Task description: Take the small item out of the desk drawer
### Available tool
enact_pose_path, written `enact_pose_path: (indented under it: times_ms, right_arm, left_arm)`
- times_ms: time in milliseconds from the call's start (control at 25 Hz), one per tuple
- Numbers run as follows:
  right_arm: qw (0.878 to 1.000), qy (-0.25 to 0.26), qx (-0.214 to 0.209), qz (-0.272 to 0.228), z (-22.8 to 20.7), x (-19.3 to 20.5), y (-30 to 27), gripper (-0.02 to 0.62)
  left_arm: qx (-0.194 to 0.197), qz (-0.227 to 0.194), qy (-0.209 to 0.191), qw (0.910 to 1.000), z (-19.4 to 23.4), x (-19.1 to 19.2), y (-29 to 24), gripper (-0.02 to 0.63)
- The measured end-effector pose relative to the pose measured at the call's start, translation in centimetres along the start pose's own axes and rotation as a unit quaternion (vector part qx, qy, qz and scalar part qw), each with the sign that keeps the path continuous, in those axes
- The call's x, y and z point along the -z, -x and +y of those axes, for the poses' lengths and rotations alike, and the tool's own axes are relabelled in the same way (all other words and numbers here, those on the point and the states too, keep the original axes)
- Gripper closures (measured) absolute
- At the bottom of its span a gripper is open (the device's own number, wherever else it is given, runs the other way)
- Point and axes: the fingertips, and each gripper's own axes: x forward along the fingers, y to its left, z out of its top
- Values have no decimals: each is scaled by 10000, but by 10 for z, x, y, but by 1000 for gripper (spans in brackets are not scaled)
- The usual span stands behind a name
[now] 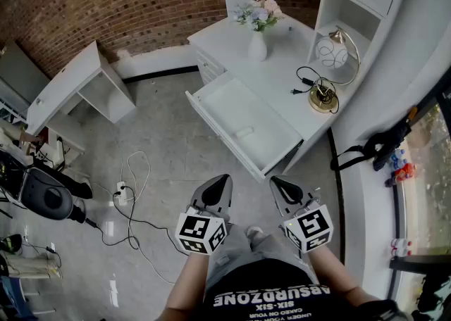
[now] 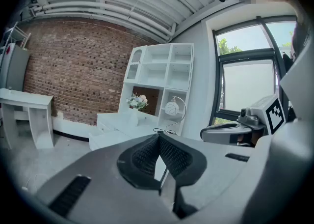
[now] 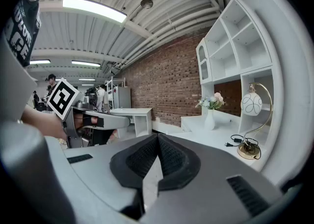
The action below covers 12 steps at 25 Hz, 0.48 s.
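The white desk has its drawer pulled open toward the floor. A small white item lies on the drawer's bottom, near the middle. My left gripper and right gripper hang side by side close to my body, short of the drawer's front corner, both pointing at it. In the left gripper view the jaws meet at the tips with nothing between them, and the open drawer shows far ahead. The right gripper's jaws are likewise shut and empty.
A vase of flowers and a gold lamp with its black cord stand on the desk top. Shelves rise behind. A second white desk stands left. Cables and a power strip lie on the grey floor.
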Motion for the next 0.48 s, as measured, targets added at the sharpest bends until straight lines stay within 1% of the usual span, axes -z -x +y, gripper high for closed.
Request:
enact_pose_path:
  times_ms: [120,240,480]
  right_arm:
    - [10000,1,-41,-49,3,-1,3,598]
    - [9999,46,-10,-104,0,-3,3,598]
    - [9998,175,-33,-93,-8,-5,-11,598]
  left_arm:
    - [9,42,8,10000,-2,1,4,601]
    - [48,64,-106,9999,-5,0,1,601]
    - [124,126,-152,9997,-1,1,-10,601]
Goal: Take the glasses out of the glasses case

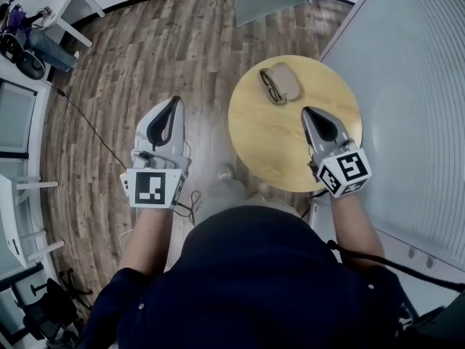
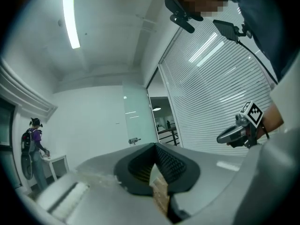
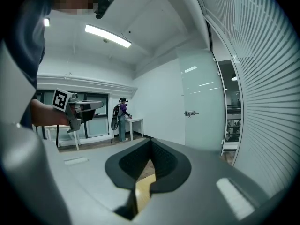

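Observation:
A tan glasses case [image 1: 285,80] lies at the far side of the round wooden table [image 1: 290,140]. Dark-framed glasses [image 1: 269,86] lie along the case's left side; whether they rest in an open half I cannot tell. My right gripper [image 1: 305,110] hovers over the table, just short of the case, its jaws shut and empty [image 3: 150,141]. My left gripper [image 1: 176,100] hangs over the floor to the left of the table, also shut with nothing between its jaws [image 2: 153,146]. Both gripper views point up into the room and show no case.
White desks [image 1: 73,9] and chairs line the left of the wooden floor [image 1: 145,57], where a cable [image 1: 87,122] runs. A blind-covered glass wall [image 1: 407,86] stands right of the table. A person with a backpack [image 3: 121,118] stands at a far desk.

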The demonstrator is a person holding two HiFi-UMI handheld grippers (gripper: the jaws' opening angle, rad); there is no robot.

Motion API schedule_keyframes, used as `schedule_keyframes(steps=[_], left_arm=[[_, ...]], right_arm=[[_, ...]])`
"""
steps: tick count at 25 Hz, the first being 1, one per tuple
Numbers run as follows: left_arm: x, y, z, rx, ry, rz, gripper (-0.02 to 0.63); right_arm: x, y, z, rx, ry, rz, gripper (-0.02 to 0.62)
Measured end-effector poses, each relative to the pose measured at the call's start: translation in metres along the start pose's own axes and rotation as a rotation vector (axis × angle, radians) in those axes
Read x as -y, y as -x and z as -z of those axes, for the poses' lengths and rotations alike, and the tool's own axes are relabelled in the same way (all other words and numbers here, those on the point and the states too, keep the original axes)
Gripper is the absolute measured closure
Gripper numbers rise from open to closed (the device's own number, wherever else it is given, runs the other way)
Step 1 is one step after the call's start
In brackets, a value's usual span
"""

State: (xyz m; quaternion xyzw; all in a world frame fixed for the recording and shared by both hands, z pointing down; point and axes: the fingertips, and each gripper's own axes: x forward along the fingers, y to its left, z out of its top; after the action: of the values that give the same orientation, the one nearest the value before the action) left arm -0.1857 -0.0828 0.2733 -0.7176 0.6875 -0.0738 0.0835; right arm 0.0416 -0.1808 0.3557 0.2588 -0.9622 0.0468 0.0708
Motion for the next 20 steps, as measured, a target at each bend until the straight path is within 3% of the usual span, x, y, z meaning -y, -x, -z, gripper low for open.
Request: schedule_keyframes(steps=[10, 15, 20], left_arm=[[-0.06, -0.08, 0.023, 0.005, 0.049, 0.139, 0.6], [-0.063, -0.111, 0.035, 0.012, 0.073, 0.224, 0.6], [-0.057, -0.134, 0.067, -0.046, 0.088, 0.273, 0.6]], right_arm=[[0.019, -0.066, -0.017, -0.048, -0.012, 0.151, 0.586], [0.026, -0.084, -0.017, -0.06, -0.013, 0.222, 0.586], [0.028, -0.096, 0.006, -0.083, -0.051, 0.268, 0.586]])
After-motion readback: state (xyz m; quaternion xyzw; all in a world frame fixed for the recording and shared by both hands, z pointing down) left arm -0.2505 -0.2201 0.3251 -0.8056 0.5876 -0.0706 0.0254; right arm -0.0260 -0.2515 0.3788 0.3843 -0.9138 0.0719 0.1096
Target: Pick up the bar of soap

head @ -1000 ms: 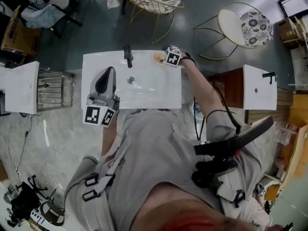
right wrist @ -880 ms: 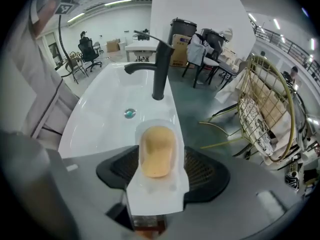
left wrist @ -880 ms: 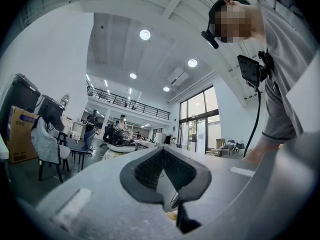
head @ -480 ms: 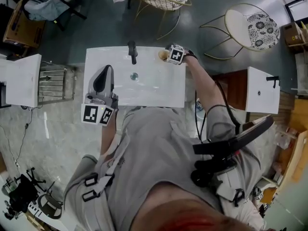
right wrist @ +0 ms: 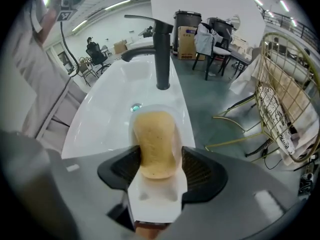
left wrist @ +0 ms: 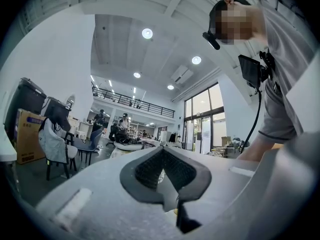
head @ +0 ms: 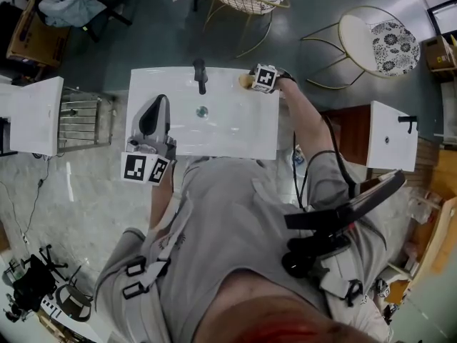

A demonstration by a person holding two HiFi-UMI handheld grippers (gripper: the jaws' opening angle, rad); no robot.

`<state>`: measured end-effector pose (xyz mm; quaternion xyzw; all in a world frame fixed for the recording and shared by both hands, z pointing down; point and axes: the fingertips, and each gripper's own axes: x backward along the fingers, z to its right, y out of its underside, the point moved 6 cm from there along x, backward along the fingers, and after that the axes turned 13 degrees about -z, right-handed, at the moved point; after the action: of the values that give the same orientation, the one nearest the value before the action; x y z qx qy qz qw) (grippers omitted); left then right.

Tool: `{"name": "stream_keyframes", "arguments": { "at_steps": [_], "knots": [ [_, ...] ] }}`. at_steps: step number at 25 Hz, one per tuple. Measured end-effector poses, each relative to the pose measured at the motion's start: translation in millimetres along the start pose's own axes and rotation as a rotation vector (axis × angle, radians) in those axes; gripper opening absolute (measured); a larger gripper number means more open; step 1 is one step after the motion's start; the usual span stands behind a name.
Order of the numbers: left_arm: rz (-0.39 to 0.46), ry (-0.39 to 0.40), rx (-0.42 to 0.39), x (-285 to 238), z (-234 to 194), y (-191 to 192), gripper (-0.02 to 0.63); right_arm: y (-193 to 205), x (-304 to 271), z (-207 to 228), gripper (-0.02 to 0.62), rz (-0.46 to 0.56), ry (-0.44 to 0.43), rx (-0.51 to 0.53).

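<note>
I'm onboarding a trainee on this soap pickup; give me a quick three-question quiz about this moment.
1. True or false: the bar of soap lies between the fingers of the right gripper.
2. Fill in: in the head view, the soap lies to the faucet's ____.
3. The left gripper is: A) shut on the faucet; B) shut and empty, over the sink's left side; C) holding the soap.
Key: 1 true; the fingers have just been closing but do not yet press both sides. 2 right. 3 B.
</note>
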<state>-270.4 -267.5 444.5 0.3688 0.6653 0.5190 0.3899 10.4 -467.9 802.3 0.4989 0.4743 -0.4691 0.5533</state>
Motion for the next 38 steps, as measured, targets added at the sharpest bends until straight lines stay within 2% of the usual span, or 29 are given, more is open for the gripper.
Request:
{"name": "stream_keyframes", "arguments": {
  "at_steps": [3,7,15,21,29,32,35,37,38],
  "knots": [
    [0.004,0.009,0.000,-3,1,-1,0.000,-2,-1,-2,0.251,0.015,0.032,0.002],
    [0.003,0.029,-0.003,-8,6,-1,0.000,-2,-2,-8,0.247,0.046,0.025,-0.023],
    [0.003,0.029,-0.002,-9,10,1,0.000,1,-5,-3,0.229,0.044,0.041,-0.036],
    [0.008,0.014,0.001,-4,11,1,0.000,3,-1,-1,0.227,0.084,0.024,-0.160],
    [0.010,0.012,0.002,0,14,0,0.000,-2,17,3,0.219,0.235,0.011,-0.262],
    [0.008,0.023,0.005,-2,18,1,0.000,1,18,-2,0.215,0.166,0.012,-0.230],
    [-0.001,0.030,0.005,-5,23,3,0.000,-5,4,-16,0.211,0.084,0.046,-0.120],
    [-0.005,0.031,0.004,-6,28,4,0.000,-11,-6,-19,0.229,0.071,0.090,-0.061],
    [-0.004,0.030,0.003,-6,29,3,0.000,-13,-7,-17,0.271,0.073,0.107,-0.043]
  ]
}}
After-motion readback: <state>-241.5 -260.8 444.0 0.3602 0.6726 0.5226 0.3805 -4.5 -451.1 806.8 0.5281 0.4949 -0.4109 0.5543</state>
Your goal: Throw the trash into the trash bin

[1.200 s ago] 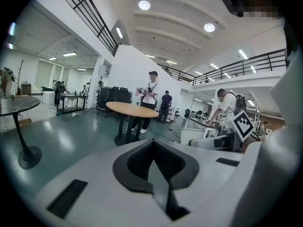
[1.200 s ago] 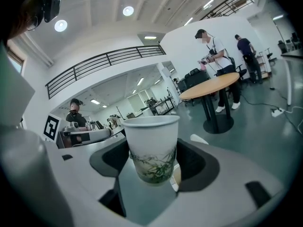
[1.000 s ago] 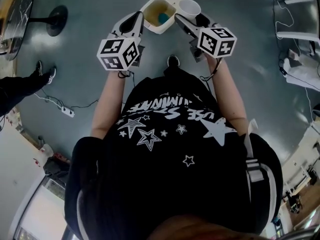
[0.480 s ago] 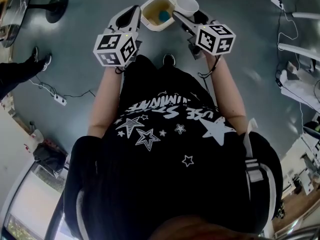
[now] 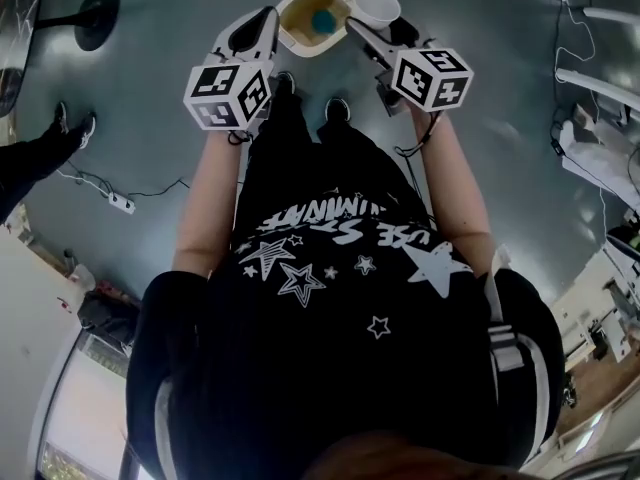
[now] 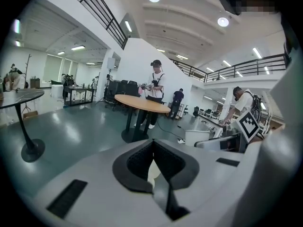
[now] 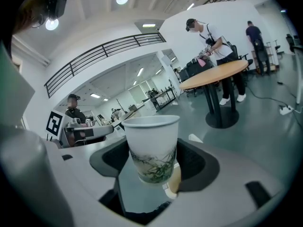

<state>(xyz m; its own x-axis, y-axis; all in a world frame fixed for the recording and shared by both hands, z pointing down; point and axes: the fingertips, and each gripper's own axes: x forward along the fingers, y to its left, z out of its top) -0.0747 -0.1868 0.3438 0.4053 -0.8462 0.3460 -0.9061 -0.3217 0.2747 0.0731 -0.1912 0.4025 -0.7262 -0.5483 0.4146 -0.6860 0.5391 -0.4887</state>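
Grey floor (image 5: 150, 88): right gripper (image 7: 154, 167) jaws clamp paper cup (image 7: 151, 143) near bin (image 5: 287, 23); left gripper (image 6: 152, 148) closed.

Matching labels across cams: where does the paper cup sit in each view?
Head view: paper cup at top centre, in the jaws of the right gripper, just right of the trash bin.
Left gripper view: cannot make it out.
Right gripper view: paper cup dead centre, upright between the jaws.
Landmark: round wooden table, in both gripper views only.

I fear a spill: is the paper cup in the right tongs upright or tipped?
Upright. The paper cup stands with its open rim on top and level, base down.
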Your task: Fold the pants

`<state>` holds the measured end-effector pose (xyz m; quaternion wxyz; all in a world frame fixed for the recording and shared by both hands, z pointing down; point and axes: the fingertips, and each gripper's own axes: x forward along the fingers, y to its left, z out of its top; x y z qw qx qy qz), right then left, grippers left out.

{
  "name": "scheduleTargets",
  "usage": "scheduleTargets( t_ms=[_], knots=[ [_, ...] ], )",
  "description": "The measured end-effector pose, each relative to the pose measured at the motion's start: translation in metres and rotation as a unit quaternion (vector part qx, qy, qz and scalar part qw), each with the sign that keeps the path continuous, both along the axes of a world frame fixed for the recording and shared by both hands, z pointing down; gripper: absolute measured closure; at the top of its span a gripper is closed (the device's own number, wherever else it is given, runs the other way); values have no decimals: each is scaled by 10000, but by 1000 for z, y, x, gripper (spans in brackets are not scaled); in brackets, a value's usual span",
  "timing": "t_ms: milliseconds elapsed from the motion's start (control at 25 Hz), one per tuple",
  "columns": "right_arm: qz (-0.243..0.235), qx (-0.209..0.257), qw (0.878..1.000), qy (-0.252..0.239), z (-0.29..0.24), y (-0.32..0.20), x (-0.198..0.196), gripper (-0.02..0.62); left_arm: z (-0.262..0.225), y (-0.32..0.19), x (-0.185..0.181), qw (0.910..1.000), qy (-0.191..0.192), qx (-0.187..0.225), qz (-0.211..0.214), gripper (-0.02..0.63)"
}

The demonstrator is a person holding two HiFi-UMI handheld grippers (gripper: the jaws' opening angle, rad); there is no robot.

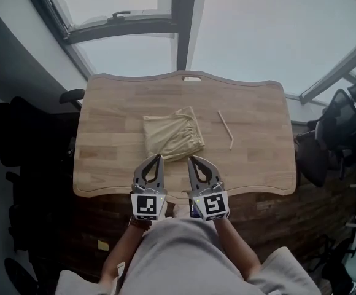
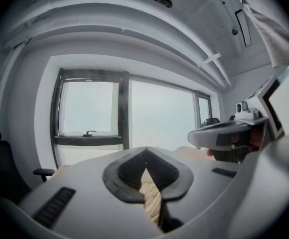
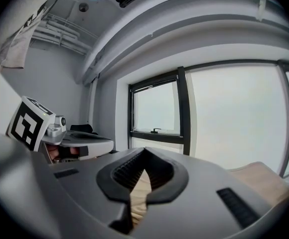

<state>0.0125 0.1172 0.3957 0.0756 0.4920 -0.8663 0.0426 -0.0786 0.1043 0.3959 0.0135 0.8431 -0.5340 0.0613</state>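
Observation:
The beige pants [image 1: 172, 134] lie folded into a small bundle in the middle of the wooden table [image 1: 116, 103], waistband to the right. My left gripper [image 1: 160, 157] and right gripper [image 1: 190, 158] hover side by side just short of the bundle's near edge, each shut with nothing between the jaws. In the left gripper view the fingertips [image 2: 145, 162] meet, and beige cloth [image 2: 152, 198] shows below them through the gap. The right gripper view is the same: closed tips [image 3: 143, 164] over a strip of cloth [image 3: 140, 195].
A thin pale stick [image 1: 226, 129] lies on the table right of the pants. Dark office chairs stand at the left [image 1: 18, 134] and at the right [image 1: 337, 128] of the table. Windows lie beyond the far edge.

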Motion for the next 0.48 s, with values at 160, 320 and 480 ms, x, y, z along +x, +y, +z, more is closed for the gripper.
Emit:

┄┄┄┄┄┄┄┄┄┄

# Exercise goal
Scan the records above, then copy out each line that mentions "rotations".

# Response to the task
- The call's x, y and z point along the -z, -x and +y of those axes, for the poses' lengths and rotations alike, and the tool's own axes are relabelled in the same way (all other words and numbers here, those on the point and the states too, keep the original axes)
Read x as -y, y as -x and z as -z of those axes, for the poses' lengths and rotations alike, and the tool's own axes are relabelled in the same way (all other words and numbers here, those on the point and the states too, keep the original axes)

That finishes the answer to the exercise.